**What is expected**
Word for word, set down the full listing below.
———
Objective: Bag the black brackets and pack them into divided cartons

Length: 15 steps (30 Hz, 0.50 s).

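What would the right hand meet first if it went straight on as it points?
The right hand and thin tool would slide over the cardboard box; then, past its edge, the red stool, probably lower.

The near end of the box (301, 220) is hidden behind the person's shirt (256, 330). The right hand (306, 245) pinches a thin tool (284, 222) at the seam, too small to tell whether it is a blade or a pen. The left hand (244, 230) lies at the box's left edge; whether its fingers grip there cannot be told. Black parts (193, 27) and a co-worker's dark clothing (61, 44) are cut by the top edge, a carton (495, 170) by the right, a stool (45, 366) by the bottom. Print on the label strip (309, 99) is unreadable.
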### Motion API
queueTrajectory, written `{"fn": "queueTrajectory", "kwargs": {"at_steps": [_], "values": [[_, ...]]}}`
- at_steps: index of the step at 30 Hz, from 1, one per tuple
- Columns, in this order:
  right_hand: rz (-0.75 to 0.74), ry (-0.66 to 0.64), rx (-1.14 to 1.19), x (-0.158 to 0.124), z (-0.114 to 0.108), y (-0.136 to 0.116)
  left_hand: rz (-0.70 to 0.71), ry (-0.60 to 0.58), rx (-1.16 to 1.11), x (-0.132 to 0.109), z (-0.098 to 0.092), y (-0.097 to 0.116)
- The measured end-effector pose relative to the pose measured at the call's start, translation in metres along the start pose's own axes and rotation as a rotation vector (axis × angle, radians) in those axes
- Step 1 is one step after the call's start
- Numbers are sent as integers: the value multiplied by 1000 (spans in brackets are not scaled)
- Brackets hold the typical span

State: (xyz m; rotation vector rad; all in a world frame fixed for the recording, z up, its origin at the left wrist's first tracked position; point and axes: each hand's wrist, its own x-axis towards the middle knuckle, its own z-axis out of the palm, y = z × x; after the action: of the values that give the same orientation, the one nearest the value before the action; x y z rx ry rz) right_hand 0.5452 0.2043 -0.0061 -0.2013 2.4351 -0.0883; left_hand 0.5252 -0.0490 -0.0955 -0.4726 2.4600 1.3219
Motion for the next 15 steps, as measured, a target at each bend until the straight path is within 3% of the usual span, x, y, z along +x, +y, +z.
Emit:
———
**Answer space**
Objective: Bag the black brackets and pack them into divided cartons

Length: 15 steps (30 Hz, 0.50 s).

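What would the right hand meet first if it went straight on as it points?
The right hand and thin tool would slide over the cardboard box; then, past its edge, the red stool, probably lower.

The near end of the box (301, 220) is hidden behind the person's shirt (256, 330). The right hand (306, 245) pinches a thin tool (284, 222) at the seam, too small to tell whether it is a blade or a pen. The left hand (244, 230) lies at the box's left edge; whether its fingers grip there cannot be told. Black parts (193, 27) and a co-worker's dark clothing (61, 44) are cut by the top edge, a carton (495, 170) by the right, a stool (45, 366) by the bottom. Print on the label strip (309, 99) is unreadable.
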### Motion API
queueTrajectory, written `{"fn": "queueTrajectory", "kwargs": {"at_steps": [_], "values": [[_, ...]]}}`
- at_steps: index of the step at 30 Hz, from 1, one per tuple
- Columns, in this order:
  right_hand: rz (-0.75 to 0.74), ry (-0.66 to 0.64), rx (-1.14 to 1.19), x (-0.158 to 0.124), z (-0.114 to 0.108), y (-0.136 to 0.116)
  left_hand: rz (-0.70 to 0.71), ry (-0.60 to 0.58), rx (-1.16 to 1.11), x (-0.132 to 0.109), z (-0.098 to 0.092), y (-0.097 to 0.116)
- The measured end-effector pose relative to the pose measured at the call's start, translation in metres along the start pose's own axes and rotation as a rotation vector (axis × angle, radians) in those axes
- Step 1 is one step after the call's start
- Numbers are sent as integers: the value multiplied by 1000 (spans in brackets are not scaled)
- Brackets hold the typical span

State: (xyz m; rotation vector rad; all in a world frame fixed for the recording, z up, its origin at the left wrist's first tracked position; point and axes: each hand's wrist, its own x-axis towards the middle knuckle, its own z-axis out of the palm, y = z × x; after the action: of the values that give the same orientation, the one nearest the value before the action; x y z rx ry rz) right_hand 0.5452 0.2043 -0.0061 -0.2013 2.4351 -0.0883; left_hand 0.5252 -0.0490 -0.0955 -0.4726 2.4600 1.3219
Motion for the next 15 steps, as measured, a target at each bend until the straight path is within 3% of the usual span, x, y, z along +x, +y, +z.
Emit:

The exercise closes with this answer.